- TASK DIRECTIONS
What's needed is an exact copy of all the data below, without pictures.

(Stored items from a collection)
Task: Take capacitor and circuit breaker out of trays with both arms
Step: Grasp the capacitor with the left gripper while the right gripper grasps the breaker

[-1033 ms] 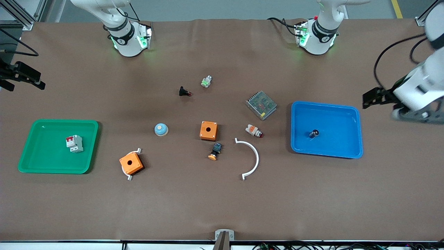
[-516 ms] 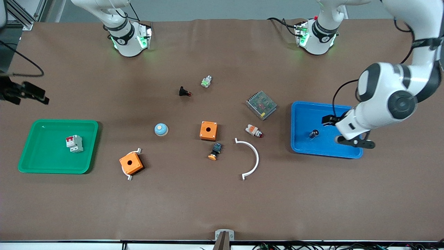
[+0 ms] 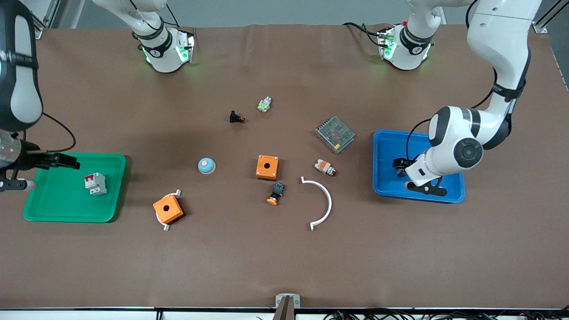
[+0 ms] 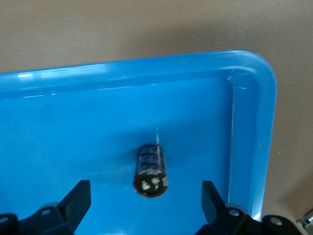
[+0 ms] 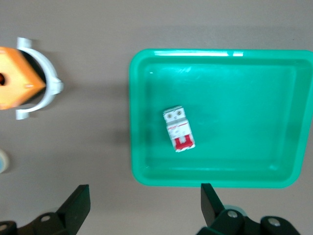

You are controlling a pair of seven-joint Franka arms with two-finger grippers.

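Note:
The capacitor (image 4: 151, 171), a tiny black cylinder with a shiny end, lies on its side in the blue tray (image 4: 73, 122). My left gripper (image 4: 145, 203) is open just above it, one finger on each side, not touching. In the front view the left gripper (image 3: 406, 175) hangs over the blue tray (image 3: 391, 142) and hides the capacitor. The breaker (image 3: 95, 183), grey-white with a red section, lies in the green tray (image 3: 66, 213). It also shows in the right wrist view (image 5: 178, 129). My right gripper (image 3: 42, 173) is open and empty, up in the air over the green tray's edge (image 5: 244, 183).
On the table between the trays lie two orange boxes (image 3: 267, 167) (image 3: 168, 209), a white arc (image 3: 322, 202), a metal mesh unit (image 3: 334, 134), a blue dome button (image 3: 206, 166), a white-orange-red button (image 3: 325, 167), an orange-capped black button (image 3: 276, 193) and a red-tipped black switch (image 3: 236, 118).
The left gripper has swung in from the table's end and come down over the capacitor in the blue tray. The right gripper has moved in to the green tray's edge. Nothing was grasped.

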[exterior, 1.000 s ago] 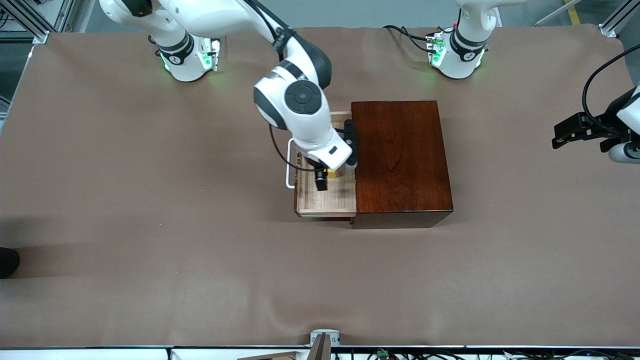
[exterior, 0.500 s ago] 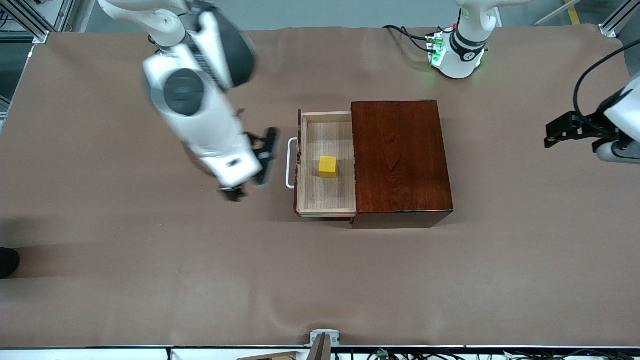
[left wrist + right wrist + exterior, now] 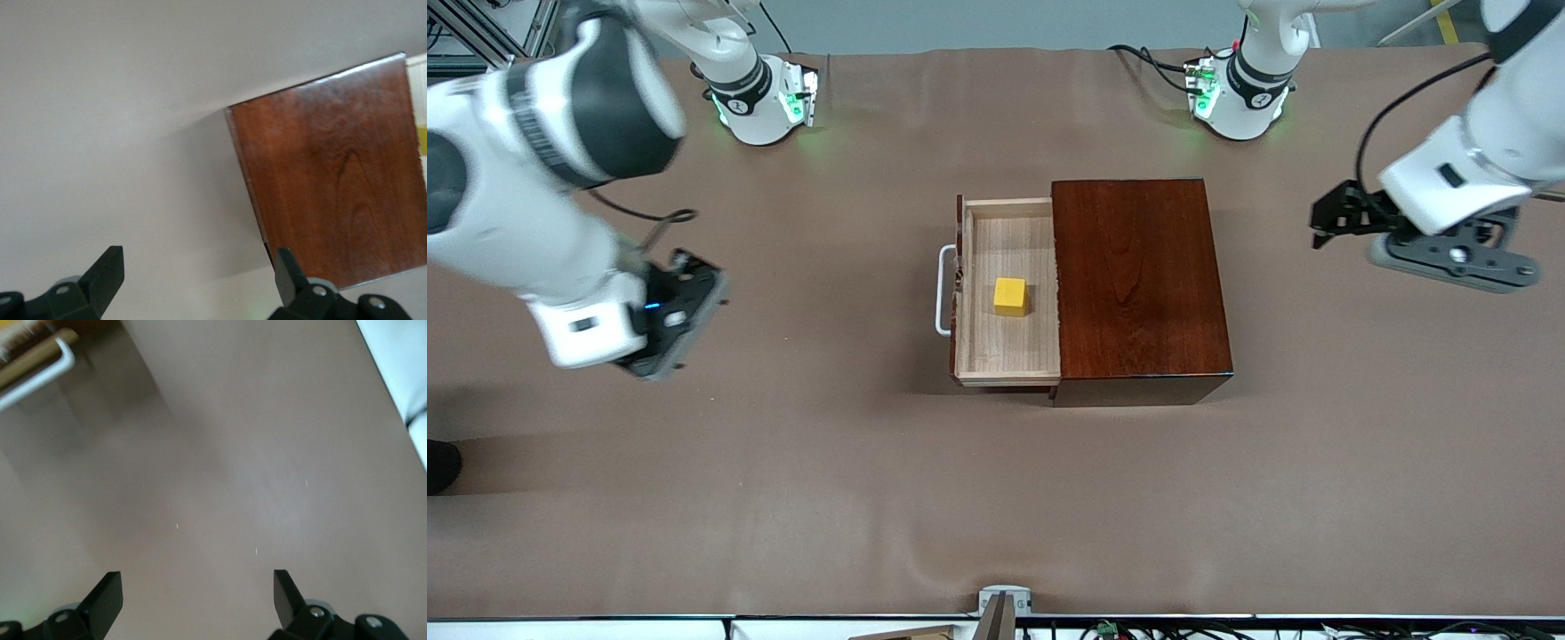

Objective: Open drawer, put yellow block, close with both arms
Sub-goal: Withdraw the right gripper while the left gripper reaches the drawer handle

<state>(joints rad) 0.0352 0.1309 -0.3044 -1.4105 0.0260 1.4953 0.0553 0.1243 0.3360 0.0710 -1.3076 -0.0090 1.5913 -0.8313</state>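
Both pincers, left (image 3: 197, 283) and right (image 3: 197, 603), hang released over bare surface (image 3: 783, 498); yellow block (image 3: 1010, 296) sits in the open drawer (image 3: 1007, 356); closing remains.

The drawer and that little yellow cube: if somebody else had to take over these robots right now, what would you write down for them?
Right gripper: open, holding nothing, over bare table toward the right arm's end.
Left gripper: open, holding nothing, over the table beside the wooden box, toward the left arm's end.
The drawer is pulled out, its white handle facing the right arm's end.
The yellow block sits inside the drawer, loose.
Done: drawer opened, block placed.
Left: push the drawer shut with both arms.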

- RESPONSE
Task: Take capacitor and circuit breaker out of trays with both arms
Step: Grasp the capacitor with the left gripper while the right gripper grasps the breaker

[-1033 ms] 
[-516 ms] 
[+0 ms] 
[+0 ms] 
[+0 ms] 

You are controlling a pair of seven-joint Franka arms with two-finger grippers.

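Note:
The capacitor (image 4: 151, 171), a tiny black cylinder with a shiny end, lies on its side in the blue tray (image 4: 73, 122). My left gripper (image 4: 145, 203) is open just above it, one finger on each side, not touching. In the front view the left gripper (image 3: 406, 175) hangs over the blue tray (image 3: 391, 142) and hides the capacitor. The breaker (image 3: 95, 183), grey-white with a red section, lies in the green tray (image 3: 66, 213). It also shows in the right wrist view (image 5: 178, 129). My right gripper (image 3: 42, 173) is open and empty, up in the air over the green tray's edge (image 5: 244, 183).
On the table between the trays lie two orange boxes (image 3: 267, 167) (image 3: 168, 209), a white arc (image 3: 322, 202), a metal mesh unit (image 3: 334, 134), a blue dome button (image 3: 206, 166), a white-orange-red button (image 3: 325, 167), an orange-capped black button (image 3: 276, 193) and a red-tipped black switch (image 3: 236, 118).
The left gripper has swung in from the table's end and come down over the capacitor in the blue tray. The right gripper has moved in to the green tray's edge. Nothing was grasped.
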
[exterior, 1.000 s ago] 
[exterior, 0.500 s ago] 
[left wrist + right wrist + exterior, now] 

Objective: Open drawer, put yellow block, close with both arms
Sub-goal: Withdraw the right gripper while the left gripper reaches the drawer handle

<state>(joints rad) 0.0352 0.1309 -0.3044 -1.4105 0.0260 1.4953 0.0553 0.1243 0.3360 0.0710 -1.3076 -0.0090 1.5913 -0.8313</state>
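Both pincers, left (image 3: 197, 283) and right (image 3: 197, 603), hang released over bare surface (image 3: 783, 498); yellow block (image 3: 1010, 296) sits in the open drawer (image 3: 1007, 356); closing remains.

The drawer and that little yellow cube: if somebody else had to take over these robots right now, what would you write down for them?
Right gripper: open, holding nothing, over bare table toward the right arm's end.
Left gripper: open, holding nothing, over the table beside the wooden box, toward the left arm's end.
The drawer is pulled out, its white handle facing the right arm's end.
The yellow block sits inside the drawer, loose.
Done: drawer opened, block placed.
Left: push the drawer shut with both arms.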

This output contains the complete answer.